### [Exercise goal]
Leaving the pictures aside, repeat each line below exactly.

[[ Available data open ]]

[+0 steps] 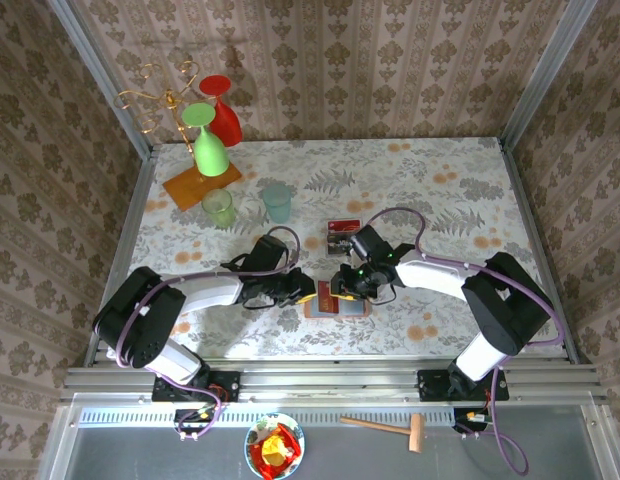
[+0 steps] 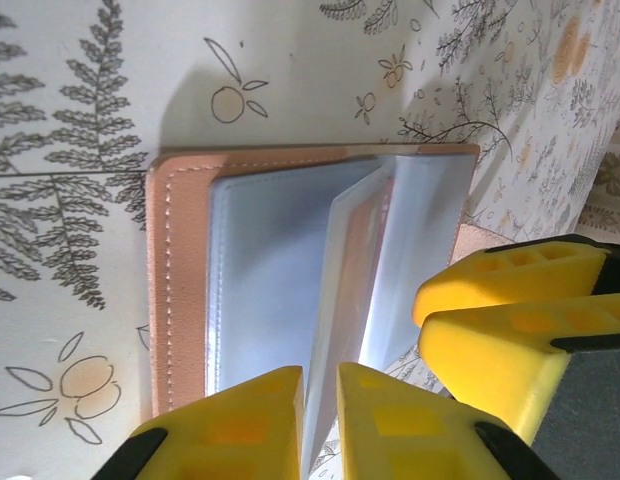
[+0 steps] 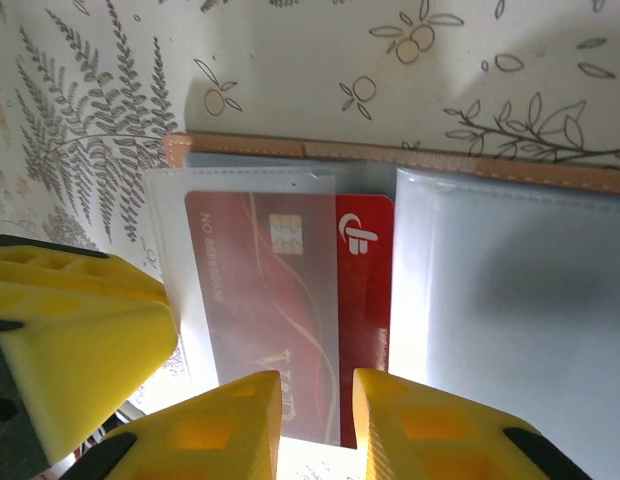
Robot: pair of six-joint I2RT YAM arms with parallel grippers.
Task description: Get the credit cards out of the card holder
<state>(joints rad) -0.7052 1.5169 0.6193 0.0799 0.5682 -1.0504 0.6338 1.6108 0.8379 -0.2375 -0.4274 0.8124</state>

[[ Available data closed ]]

### [Reply]
[+0 steps] 
[+0 steps] 
[+0 steps] 
Robot: pair of six-joint I2RT YAM arms with parallel grippers.
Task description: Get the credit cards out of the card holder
<state>(joints rad) -0.7052 1.5169 0.6193 0.0799 0.5682 -1.0504 0.6338 1.6108 0.8379 -0.2375 -0.4274 0.8124</state>

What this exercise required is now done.